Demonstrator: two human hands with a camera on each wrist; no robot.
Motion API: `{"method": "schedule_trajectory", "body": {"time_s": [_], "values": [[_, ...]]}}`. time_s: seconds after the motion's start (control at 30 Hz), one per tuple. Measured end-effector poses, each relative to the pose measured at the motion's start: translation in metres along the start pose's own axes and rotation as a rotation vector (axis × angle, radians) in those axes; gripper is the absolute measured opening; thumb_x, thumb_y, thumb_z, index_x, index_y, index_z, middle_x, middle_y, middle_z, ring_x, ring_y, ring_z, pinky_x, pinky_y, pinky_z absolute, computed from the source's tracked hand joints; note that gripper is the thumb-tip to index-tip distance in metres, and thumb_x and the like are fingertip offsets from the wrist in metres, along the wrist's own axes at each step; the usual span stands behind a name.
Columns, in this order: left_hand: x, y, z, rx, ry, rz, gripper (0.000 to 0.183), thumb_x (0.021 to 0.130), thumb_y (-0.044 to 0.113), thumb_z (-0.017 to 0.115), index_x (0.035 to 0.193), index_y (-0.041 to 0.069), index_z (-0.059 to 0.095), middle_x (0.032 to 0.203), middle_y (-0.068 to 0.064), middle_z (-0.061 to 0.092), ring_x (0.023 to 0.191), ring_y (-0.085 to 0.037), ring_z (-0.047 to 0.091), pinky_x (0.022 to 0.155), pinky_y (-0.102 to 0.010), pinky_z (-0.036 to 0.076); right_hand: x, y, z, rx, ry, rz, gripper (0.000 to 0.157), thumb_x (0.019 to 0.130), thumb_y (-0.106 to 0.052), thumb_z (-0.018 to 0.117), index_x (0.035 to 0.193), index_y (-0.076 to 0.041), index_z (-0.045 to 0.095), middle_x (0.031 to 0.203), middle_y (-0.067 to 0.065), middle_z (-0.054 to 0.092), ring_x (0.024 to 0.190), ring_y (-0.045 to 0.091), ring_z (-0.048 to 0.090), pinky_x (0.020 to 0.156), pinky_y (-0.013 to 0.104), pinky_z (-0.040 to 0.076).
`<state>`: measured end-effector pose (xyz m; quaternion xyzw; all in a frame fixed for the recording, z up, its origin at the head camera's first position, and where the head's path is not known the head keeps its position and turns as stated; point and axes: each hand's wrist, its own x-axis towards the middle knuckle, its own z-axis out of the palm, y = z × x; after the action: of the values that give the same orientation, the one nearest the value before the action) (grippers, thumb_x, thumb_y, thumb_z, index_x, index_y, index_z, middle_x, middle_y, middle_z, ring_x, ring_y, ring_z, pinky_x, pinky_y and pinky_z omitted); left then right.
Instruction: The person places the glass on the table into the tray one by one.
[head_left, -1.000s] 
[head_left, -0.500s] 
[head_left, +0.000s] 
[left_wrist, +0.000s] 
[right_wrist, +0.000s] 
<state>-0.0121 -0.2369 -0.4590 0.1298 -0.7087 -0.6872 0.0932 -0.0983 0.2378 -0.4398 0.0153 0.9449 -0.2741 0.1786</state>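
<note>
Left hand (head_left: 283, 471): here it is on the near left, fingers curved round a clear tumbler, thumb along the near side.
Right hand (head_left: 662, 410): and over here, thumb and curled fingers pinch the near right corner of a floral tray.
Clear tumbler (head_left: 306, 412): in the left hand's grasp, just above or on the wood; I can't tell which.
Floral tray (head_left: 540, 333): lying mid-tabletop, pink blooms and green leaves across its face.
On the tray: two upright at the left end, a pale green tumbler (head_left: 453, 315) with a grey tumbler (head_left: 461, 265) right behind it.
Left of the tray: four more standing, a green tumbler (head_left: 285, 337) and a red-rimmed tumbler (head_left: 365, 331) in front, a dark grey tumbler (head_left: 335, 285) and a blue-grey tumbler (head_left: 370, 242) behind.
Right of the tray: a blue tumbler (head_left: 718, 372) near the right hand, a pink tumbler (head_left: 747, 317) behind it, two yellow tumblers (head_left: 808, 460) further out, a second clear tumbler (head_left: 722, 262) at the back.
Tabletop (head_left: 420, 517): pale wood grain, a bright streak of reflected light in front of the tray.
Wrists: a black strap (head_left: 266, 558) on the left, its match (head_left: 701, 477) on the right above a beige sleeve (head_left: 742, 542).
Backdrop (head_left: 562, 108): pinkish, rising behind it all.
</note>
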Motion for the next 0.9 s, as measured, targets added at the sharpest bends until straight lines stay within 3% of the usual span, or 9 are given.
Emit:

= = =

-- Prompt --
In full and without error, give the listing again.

-- Problem solution --
Demonstrator: two human hands with a camera on each wrist; no robot.
Motion API: `{"method": "schedule_trajectory", "body": {"time_s": [_], "values": [[_, ...]]}}`. time_s: seconds after the motion's start (control at 30 Hz), one per tuple. Measured end-effector poses, each relative to the pose measured at the motion's start: translation in metres along the start pose's own axes and rotation as a rotation vector (axis × angle, radians) in those axes; gripper is the absolute measured opening; thumb_x, thumb_y, thumb_z, index_x, index_y, index_z, middle_x, middle_y, middle_z, ring_x, ring_y, ring_z, pinky_x, pinky_y, pinky_z absolute, computed from the source's tracked hand joints; note that gripper is the thumb-tip to index-tip distance in metres, and thumb_x and the like are fingertip offsets from the wrist in metres, along the wrist's own axes at each step; the usual span stands behind a name.
Columns, in this order: left_hand: x, y, z, rx, ry, rz, gripper (0.000 to 0.183), thumb_x (0.021 to 0.130), thumb_y (-0.044 to 0.113), thumb_z (-0.017 to 0.115), index_x (0.035 to 0.193), index_y (-0.041 to 0.069), index_z (-0.059 to 0.095), middle_x (0.032 to 0.203), middle_y (-0.068 to 0.064), middle_z (-0.061 to 0.092), ring_x (0.023 to 0.191), ring_y (-0.085 to 0.037), ring_z (-0.047 to 0.091), pinky_x (0.022 to 0.155), pinky_y (-0.102 to 0.010), pinky_z (-0.036 to 0.076); right_hand: x, y, z, rx, ry, rz, gripper (0.000 to 0.157), thumb_x (0.019 to 0.130), thumb_y (-0.106 to 0.052), thumb_z (-0.018 to 0.117), index_x (0.035 to 0.193), index_y (-0.076 to 0.041), index_z (-0.045 to 0.095), middle_x (0.031 to 0.203), middle_y (-0.067 to 0.065), middle_z (-0.054 to 0.092), ring_x (0.024 to 0.190), ring_y (-0.045 to 0.091), ring_z (-0.048 to 0.090), pinky_x (0.020 to 0.156), pinky_y (-0.013 to 0.104), pinky_z (-0.040 to 0.076).
`<state>`: measured end-effector pose (xyz m; quaternion xyzw; all in a frame fixed for the recording, z up, its origin at the head camera's first position, and where the head's path is not known the head keeps its position and turns as stated; point and axes: each hand's wrist, its own x-axis towards the middle knuckle, its own z-axis out of the palm, y = z × x; after the action: of the values that give the same orientation, the one nearest the value before the action) (grippers, thumb_x, thumb_y, thumb_z, index_x, index_y, index_z, middle_x, middle_y, middle_z, ring_x, ring_y, ring_z, pinky_x, pinky_y and pinky_z omitted); left then right.
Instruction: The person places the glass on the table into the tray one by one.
[head_left, -1.000s] 
[head_left, -0.500s] 
[head_left, +0.000s] 
[left_wrist, +0.000s] 
[right_wrist, +0.000s] 
<state>-0.0121 -0.2369 -0.4590 0.1298 -0.7087 -0.6872 0.0932 -0.0983 0.2378 -0.4398 0.0153 0.9449 -0.2741 0.1786</state>
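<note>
Left hand (head_left: 283, 471): here it is on the near left, fingers curved round a clear tumbler, thumb along the near side.
Right hand (head_left: 662, 410): and over here, thumb and curled fingers pinch the near right corner of a floral tray.
Clear tumbler (head_left: 306, 412): in the left hand's grasp, just above or on the wood; I can't tell which.
Floral tray (head_left: 540, 333): lying mid-tabletop, pink blooms and green leaves across its face.
On the tray: two upright at the left end, a pale green tumbler (head_left: 453, 315) with a grey tumbler (head_left: 461, 265) right behind it.
Left of the tray: four more standing, a green tumbler (head_left: 285, 337) and a red-rimmed tumbler (head_left: 365, 331) in front, a dark grey tumbler (head_left: 335, 285) and a blue-grey tumbler (head_left: 370, 242) behind.
Right of the tray: a blue tumbler (head_left: 718, 372) near the right hand, a pink tumbler (head_left: 747, 317) behind it, two yellow tumblers (head_left: 808, 460) further out, a second clear tumbler (head_left: 722, 262) at the back.
Tabletop (head_left: 420, 517): pale wood grain, a bright streak of reflected light in front of the tray.
Wrists: a black strap (head_left: 266, 558) on the left, its match (head_left: 701, 477) on the right above a beige sleeve (head_left: 742, 542).
Backdrop (head_left: 562, 108): pinkish, rising behind it all.
</note>
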Motion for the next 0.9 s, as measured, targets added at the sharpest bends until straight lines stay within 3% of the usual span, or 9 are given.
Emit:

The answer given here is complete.